**EXERCISE PROMPT**
Count the lines in the entries below that mention the string "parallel", then write that number by itself.

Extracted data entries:

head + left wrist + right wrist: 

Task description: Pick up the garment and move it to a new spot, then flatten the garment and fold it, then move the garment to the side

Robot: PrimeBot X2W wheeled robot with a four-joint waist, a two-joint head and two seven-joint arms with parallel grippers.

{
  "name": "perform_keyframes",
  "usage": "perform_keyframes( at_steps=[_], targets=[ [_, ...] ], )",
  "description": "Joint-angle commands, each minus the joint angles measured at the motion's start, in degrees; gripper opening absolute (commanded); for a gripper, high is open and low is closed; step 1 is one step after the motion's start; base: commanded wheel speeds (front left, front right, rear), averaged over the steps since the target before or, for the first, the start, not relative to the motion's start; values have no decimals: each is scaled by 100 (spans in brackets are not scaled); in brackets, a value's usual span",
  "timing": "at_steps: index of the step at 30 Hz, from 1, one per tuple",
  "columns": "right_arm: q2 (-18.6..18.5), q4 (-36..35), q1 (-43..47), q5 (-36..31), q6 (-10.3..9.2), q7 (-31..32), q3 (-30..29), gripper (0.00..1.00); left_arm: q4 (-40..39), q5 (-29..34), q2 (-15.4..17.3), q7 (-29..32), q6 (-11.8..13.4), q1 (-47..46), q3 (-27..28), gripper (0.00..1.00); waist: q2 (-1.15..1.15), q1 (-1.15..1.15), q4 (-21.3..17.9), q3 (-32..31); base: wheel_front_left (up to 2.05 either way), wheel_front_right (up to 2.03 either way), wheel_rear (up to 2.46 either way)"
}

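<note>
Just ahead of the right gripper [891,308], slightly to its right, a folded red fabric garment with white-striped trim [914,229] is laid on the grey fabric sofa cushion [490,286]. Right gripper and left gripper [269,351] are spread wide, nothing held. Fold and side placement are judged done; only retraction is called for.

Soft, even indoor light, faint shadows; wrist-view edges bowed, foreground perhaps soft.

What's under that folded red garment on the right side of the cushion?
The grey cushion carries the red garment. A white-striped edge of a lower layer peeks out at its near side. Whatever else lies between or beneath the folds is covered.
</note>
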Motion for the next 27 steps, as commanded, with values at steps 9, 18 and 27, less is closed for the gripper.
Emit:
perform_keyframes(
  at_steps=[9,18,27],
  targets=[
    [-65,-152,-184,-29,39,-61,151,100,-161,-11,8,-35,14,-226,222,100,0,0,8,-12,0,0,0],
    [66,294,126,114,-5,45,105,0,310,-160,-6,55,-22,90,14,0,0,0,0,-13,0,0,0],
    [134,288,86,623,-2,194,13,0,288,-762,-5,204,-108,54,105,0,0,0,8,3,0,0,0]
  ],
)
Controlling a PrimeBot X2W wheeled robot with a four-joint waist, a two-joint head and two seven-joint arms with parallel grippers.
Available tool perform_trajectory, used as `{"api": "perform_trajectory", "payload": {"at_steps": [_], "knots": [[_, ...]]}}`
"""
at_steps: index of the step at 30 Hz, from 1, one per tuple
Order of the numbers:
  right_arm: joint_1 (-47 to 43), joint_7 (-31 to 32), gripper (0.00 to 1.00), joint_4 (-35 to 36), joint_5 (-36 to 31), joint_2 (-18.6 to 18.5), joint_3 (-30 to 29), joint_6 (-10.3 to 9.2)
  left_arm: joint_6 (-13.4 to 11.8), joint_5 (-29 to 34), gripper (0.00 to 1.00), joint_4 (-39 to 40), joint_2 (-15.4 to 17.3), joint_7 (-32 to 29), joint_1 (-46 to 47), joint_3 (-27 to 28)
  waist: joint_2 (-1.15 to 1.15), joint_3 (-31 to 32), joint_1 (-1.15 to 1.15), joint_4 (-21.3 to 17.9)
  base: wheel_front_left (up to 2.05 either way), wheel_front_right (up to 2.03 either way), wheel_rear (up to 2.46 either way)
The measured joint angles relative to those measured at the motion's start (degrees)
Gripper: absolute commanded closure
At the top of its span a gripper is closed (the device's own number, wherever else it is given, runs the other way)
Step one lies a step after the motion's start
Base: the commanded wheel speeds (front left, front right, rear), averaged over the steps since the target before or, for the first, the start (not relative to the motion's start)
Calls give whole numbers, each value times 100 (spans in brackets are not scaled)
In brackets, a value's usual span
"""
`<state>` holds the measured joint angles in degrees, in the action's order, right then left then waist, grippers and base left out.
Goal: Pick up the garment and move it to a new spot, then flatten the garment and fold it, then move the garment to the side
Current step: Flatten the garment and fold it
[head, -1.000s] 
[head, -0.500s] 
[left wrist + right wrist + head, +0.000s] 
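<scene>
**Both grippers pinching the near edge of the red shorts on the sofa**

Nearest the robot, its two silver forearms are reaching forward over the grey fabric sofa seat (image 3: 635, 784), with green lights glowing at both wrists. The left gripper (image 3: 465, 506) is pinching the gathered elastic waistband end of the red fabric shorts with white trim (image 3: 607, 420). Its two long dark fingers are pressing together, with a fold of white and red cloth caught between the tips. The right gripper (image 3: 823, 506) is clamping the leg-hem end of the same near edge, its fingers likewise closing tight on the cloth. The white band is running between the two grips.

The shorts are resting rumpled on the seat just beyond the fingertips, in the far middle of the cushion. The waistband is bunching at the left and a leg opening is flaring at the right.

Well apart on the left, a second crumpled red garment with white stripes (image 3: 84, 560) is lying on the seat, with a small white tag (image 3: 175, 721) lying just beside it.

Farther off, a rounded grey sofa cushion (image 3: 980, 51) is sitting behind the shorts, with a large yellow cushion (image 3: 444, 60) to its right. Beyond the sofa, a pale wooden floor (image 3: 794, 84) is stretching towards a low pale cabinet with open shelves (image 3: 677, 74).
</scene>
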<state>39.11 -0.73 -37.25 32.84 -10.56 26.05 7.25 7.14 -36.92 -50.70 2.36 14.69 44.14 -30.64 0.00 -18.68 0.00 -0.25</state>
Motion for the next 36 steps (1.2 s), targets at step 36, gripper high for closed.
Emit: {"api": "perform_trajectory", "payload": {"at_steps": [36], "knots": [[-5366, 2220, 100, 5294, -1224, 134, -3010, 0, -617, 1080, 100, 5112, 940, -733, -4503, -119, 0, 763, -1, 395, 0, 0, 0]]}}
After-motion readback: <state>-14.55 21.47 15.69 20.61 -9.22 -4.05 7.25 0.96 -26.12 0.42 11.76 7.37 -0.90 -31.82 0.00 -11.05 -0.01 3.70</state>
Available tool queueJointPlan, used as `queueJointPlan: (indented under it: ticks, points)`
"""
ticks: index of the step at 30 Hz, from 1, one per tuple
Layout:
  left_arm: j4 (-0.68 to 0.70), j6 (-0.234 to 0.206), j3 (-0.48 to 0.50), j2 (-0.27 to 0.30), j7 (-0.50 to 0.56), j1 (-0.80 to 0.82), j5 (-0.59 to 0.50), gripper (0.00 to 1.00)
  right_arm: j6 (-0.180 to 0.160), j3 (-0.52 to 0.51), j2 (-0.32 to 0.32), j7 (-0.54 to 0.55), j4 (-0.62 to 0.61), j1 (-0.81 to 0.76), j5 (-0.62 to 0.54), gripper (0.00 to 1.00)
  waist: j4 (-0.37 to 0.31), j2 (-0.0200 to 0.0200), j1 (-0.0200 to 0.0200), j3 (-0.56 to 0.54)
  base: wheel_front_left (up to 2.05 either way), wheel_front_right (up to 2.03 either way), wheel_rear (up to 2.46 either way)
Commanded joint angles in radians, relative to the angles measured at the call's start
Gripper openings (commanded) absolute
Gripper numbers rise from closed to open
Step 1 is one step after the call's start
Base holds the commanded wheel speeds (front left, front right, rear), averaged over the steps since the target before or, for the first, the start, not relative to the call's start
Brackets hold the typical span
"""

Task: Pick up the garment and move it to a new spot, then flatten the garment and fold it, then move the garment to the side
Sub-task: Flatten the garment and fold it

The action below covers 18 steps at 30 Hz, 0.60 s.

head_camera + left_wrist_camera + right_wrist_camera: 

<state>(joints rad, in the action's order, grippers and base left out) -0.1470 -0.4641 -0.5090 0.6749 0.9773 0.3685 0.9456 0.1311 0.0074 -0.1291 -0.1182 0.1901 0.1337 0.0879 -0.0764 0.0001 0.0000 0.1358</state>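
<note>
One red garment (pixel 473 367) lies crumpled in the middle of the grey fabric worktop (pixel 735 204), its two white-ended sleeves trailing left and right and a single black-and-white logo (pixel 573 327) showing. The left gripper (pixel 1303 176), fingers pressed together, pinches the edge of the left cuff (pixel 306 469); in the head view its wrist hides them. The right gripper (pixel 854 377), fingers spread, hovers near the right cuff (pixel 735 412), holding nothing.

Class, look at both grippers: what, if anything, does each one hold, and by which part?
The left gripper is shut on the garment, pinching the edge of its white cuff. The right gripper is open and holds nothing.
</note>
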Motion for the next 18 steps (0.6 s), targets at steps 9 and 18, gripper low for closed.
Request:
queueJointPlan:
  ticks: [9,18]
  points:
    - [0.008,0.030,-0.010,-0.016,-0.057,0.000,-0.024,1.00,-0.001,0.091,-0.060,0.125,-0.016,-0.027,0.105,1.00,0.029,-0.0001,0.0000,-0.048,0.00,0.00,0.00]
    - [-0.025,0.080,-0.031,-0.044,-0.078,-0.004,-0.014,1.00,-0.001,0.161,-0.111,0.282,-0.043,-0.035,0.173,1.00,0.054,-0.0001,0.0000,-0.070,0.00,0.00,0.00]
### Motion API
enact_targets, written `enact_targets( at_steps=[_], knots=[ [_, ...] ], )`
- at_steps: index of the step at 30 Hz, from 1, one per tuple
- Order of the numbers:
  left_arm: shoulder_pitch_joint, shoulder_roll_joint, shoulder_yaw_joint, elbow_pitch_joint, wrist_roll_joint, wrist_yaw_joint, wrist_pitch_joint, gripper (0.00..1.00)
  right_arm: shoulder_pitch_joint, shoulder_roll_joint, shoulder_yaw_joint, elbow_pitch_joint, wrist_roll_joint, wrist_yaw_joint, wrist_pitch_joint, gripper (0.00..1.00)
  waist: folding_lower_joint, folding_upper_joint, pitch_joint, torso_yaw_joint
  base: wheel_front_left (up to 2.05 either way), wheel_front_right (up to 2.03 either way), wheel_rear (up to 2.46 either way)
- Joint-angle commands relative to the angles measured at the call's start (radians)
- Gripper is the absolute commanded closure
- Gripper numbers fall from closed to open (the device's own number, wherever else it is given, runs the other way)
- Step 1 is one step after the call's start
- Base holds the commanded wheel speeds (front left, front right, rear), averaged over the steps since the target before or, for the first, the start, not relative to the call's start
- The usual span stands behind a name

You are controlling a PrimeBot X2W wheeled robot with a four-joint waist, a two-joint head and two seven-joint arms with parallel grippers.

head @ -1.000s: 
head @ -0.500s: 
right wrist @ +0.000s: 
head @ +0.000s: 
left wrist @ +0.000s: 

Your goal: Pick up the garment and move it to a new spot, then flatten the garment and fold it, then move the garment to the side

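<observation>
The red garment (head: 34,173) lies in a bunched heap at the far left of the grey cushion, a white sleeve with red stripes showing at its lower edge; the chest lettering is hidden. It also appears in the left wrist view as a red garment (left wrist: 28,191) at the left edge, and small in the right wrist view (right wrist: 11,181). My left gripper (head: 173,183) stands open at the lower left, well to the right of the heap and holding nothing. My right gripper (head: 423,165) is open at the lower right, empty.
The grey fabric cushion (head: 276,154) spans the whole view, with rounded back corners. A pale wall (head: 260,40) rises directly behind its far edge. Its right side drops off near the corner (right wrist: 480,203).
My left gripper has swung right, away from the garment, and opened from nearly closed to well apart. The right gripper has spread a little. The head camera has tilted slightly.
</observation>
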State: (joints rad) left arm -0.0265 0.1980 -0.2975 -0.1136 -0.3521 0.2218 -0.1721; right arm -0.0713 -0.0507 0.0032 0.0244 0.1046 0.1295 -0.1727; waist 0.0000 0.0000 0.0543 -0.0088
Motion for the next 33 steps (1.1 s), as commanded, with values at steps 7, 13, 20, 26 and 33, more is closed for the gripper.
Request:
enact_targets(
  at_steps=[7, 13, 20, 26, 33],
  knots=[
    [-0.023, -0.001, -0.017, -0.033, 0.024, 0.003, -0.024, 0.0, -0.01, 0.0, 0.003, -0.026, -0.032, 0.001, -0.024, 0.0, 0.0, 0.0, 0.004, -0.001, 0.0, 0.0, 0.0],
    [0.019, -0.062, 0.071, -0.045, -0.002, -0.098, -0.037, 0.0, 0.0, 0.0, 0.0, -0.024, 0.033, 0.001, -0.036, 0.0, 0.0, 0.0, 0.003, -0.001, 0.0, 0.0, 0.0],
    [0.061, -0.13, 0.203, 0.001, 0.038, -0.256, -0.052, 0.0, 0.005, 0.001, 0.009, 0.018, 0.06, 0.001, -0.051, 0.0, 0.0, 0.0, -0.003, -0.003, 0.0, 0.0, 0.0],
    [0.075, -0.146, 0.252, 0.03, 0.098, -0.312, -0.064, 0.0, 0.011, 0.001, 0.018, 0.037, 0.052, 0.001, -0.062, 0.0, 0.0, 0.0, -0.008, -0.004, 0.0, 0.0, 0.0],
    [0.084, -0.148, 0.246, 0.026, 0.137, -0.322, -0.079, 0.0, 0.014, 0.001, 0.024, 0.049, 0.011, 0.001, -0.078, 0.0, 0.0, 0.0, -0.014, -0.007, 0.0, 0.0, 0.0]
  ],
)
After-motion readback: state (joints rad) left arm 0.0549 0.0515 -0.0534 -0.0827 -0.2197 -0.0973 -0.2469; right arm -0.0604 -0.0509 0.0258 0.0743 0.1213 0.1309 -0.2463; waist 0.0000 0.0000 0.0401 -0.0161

**RESPONSE FOR THIS EXERCISE**
3